[Aim of the exercise] Return the opening lines of the material, word for word. End with the line that contains "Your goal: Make".

[Task material — start]

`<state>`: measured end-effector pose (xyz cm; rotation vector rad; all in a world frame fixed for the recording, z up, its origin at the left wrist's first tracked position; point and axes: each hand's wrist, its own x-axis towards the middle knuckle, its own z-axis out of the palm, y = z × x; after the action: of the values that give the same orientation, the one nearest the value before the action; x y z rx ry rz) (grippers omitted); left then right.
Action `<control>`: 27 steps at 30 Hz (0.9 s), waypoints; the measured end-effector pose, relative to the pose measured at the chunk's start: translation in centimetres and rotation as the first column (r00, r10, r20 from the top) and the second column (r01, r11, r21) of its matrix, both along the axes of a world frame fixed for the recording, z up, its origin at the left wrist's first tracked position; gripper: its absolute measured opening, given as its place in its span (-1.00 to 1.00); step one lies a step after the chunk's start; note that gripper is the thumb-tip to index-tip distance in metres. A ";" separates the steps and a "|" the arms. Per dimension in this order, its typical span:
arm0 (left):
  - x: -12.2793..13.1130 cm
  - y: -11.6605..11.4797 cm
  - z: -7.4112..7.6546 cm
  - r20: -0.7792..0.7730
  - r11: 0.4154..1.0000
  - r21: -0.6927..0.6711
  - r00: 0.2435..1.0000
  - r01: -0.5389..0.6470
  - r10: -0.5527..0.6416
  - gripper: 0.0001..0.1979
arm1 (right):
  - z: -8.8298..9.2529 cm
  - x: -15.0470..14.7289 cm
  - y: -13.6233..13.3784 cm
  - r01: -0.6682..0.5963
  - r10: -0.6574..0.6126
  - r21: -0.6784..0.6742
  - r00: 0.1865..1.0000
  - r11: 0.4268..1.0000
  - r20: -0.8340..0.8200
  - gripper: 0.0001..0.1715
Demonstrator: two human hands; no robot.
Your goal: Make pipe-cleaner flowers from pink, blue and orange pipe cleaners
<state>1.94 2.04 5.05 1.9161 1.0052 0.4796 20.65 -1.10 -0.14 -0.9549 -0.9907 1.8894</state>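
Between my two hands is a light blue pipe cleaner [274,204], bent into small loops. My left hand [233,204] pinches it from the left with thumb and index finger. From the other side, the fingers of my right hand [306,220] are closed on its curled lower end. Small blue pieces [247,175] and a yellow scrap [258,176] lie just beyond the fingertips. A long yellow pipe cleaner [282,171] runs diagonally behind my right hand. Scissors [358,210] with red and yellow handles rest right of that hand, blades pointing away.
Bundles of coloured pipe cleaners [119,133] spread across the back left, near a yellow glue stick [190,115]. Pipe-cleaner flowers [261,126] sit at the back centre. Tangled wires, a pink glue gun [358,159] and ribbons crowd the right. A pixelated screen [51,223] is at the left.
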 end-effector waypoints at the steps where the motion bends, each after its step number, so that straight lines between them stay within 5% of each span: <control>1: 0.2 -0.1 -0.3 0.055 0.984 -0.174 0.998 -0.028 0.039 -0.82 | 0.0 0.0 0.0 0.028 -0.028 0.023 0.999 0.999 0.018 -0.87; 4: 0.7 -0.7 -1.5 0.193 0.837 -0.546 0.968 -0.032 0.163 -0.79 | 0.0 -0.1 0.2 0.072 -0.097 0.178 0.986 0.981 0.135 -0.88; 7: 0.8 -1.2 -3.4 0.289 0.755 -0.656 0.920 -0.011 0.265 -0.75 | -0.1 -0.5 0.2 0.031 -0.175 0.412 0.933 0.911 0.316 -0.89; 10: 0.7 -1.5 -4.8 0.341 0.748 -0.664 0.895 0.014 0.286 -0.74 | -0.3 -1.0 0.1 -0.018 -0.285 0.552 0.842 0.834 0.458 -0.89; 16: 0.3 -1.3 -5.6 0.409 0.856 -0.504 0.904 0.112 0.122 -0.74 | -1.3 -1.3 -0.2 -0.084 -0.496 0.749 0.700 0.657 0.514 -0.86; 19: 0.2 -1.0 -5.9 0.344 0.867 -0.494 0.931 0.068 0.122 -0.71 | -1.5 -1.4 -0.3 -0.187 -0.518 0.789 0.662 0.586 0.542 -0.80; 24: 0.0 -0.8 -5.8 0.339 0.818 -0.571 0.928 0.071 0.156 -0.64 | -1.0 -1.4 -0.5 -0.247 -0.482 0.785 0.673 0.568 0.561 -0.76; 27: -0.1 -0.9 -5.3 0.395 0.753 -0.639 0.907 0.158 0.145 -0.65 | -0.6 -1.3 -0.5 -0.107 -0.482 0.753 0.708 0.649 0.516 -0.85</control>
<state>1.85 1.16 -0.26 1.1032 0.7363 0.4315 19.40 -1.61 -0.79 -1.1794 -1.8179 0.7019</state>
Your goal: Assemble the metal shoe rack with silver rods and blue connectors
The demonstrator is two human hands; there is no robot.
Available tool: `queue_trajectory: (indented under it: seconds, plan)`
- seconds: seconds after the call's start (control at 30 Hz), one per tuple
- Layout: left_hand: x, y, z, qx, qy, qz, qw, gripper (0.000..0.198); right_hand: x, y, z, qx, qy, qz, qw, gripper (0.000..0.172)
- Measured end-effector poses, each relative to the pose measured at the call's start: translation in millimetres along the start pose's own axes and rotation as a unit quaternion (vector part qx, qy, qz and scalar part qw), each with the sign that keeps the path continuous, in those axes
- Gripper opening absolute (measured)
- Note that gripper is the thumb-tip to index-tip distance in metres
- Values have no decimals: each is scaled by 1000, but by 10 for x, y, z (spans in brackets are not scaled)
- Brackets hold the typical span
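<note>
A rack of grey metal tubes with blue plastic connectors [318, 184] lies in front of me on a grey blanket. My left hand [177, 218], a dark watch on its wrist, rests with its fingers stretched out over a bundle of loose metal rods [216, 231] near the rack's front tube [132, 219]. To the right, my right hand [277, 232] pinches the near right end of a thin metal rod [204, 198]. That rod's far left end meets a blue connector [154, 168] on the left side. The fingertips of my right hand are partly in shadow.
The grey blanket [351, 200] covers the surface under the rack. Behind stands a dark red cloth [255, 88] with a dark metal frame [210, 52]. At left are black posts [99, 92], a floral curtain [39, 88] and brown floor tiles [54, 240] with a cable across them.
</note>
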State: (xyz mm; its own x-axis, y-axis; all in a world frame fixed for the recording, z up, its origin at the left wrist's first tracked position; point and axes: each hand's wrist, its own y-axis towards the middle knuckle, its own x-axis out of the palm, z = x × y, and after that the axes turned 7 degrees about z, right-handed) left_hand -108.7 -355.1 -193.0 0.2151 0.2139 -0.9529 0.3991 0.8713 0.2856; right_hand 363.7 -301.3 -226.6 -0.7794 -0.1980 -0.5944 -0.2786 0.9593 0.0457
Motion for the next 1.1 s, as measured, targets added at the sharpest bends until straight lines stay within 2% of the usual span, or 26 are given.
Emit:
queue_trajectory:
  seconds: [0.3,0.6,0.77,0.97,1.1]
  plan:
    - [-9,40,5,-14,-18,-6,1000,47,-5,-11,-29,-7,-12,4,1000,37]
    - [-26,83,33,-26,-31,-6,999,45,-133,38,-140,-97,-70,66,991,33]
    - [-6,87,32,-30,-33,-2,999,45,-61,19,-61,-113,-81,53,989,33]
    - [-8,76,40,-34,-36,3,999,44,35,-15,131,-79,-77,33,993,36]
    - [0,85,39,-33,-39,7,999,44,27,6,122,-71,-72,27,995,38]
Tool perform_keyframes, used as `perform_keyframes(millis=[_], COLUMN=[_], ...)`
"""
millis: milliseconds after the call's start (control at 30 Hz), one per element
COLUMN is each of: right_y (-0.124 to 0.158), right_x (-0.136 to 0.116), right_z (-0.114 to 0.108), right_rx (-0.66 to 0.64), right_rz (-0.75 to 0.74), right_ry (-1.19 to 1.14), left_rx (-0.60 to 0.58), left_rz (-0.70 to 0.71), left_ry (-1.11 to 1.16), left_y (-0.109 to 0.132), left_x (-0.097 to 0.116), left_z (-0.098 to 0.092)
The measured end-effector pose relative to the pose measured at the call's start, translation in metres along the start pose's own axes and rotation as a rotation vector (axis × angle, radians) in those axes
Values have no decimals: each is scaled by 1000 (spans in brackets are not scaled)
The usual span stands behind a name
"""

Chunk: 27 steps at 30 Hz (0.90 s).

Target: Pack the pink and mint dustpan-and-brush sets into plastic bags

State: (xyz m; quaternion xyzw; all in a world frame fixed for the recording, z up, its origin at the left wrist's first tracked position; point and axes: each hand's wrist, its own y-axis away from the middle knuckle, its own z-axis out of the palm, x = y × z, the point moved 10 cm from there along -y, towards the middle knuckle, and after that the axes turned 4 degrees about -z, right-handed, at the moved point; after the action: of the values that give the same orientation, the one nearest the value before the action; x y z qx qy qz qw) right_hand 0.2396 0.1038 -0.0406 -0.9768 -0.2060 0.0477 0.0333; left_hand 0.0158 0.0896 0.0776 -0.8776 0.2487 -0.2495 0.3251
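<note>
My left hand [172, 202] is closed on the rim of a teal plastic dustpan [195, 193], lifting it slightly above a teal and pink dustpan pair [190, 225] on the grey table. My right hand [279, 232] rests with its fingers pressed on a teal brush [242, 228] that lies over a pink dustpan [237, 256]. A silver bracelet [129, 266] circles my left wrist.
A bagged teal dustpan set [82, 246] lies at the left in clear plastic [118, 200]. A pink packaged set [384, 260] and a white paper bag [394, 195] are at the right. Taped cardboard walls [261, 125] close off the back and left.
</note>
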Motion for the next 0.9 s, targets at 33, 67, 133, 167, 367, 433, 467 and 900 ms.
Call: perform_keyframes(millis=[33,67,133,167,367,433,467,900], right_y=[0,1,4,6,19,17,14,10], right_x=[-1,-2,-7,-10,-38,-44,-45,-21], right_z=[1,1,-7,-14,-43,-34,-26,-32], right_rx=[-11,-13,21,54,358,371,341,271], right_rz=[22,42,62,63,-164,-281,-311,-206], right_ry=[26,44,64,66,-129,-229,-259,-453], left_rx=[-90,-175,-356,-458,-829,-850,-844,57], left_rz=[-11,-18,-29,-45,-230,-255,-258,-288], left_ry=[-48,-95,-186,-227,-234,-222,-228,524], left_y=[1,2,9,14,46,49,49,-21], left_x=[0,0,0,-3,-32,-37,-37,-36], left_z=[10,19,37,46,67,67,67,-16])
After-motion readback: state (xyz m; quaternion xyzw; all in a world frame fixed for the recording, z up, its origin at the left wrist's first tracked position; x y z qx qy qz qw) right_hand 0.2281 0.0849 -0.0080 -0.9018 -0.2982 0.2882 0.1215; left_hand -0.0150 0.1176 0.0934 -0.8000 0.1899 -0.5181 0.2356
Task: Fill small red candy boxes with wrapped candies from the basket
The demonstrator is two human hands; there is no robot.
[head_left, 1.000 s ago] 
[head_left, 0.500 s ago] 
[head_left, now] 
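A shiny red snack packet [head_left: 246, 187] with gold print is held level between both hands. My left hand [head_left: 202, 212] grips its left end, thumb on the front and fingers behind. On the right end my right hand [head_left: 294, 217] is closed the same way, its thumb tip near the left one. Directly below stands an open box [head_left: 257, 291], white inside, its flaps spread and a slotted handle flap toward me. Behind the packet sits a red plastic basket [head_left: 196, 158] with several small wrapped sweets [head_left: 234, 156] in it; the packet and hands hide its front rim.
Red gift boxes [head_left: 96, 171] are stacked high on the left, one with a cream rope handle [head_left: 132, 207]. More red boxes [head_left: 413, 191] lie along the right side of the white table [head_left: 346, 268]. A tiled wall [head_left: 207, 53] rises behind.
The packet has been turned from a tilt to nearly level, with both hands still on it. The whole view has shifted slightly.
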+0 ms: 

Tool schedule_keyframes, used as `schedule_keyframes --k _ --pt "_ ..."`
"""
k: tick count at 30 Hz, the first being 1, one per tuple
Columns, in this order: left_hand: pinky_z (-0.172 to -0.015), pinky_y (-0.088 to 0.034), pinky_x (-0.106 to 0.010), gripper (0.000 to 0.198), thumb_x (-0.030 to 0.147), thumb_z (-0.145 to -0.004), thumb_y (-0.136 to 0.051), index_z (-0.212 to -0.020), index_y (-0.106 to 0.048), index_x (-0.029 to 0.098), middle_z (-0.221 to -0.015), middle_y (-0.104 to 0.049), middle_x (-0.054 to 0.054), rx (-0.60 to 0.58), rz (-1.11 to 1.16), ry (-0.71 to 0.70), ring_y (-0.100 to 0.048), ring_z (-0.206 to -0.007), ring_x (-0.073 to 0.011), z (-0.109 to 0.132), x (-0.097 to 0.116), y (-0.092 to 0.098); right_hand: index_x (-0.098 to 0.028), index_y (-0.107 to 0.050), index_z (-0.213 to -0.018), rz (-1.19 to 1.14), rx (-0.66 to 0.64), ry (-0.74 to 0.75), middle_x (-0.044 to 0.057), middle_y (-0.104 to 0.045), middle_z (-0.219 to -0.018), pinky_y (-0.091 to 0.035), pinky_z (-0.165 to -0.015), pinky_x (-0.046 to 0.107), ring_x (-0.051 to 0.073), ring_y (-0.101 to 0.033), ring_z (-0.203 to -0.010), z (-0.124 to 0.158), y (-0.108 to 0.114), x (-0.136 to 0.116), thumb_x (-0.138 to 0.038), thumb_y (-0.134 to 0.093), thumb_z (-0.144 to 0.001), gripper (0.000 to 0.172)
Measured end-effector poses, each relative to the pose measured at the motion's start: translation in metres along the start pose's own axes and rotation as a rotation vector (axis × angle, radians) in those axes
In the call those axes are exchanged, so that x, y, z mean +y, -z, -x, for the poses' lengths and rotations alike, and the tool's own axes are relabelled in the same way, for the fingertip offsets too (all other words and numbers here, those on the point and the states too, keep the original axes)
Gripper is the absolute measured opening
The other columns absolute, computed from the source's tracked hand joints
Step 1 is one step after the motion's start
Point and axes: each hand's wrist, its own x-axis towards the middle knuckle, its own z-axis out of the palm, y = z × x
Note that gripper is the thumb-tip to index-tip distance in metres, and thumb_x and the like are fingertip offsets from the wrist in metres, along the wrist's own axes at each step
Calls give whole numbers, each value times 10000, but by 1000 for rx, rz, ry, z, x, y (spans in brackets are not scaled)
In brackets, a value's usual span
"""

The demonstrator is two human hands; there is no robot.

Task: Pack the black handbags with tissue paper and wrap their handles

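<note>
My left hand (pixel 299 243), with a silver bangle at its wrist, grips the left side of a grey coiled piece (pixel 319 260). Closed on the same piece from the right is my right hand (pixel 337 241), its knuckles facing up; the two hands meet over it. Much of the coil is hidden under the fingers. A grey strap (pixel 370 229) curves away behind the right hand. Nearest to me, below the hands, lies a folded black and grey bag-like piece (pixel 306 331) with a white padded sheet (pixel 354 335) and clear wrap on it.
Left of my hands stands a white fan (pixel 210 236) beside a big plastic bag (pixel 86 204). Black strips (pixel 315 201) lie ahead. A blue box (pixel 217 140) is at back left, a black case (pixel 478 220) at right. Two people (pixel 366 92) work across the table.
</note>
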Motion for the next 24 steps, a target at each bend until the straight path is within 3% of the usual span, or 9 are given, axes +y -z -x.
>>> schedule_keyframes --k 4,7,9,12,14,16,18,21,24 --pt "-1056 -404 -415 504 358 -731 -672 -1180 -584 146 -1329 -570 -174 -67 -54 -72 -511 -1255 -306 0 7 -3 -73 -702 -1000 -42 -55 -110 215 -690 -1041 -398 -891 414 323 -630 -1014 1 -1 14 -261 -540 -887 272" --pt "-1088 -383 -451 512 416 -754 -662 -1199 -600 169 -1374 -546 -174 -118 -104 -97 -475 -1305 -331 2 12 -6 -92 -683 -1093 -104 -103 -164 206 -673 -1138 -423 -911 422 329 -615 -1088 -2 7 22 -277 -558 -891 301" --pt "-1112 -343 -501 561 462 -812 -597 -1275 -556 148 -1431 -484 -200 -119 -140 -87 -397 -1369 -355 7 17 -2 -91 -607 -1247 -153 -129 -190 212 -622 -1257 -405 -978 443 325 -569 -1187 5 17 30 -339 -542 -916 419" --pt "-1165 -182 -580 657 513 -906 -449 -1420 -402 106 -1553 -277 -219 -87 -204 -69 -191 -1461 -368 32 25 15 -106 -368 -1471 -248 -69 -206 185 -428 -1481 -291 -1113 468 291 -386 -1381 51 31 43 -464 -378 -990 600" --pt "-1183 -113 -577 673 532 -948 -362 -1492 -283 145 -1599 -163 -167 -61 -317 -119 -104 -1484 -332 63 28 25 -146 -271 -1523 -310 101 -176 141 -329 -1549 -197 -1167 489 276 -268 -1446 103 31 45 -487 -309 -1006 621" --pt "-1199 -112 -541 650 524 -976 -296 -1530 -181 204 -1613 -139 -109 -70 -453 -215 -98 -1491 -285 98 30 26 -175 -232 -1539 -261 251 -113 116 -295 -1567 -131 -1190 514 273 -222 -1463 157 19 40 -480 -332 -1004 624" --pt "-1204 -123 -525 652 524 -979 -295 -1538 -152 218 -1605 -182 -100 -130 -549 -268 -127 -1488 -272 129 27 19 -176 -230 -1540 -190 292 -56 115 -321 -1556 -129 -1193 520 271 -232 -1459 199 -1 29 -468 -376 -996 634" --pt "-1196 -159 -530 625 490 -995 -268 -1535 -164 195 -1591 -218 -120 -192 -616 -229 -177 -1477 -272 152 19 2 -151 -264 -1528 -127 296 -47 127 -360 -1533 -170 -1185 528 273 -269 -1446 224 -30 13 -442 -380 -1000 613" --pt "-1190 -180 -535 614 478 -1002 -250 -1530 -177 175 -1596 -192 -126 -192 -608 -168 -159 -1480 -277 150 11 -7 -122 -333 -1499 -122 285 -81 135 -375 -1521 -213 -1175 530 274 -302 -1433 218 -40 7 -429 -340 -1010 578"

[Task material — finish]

[Solution]
`<state>`: measured end-effector pose (xyz cm; rotation vector rad; all in a world frame fixed for the recording, z up, its origin at the left wrist's first tracked position; point and axes: each hand's wrist, its own x-axis towards the middle knuckle, its own z-axis out of the palm, y = z × x; after the action: of the values that give the same orientation, the one nearest the value before the action; x y z rx ry rz) (grippers omitted); left then right.
Action `<control>`: 27 steps at 30 Hz (0.9 s), waypoints; the measured end-effector pose, relative to the pose measured at the chunk's start: translation in centimetres and rotation as the first column (r00, r10, r20 from the top) and the second column (r01, r11, r21) of its matrix, both along the axes of a world frame fixed for the recording, z up, its origin at the left wrist's first tracked position; gripper: its absolute measured opening, given as its place in its span (-1.00 to 1.00); step one lies a step after the chunk's start; note that gripper is the thumb-tip to index-tip distance in metres. A ";" separates the steps and a "|" the arms. Per dimension in this order, its typical span:
arm0 (left):
  - x: -12.2793..13.1130 cm
  - y: -11.6605..11.4797 cm
  - z: -7.4112..7.6546 cm
  - r20: -0.7792..0.7730
  - r11: 0.4154..1.0000
  - r21: -0.6927..0.6711
  - r00: 0.2435..1.0000
  - r01: -0.5389..0.6470
  - r10: -0.5527..0.6416
  - gripper: 0.0001..0.1979
arm1 (right):
  - z: -8.8298..9.2529 cm
  - x: -15.0470..14.7289 cm
  - y: -13.6233..13.3784 cm
  - r01: -0.6682..0.5963
  - r10: -0.6574..0.6126
  - r21: -0.6784..0.6742
  - r00: 0.1865..1.0000
  - r11: 0.4268..1.0000
  - r20: -0.8340..0.8200
  - gripper: 0.0001..0.1715
Demonstrator: two human hands; no robot.
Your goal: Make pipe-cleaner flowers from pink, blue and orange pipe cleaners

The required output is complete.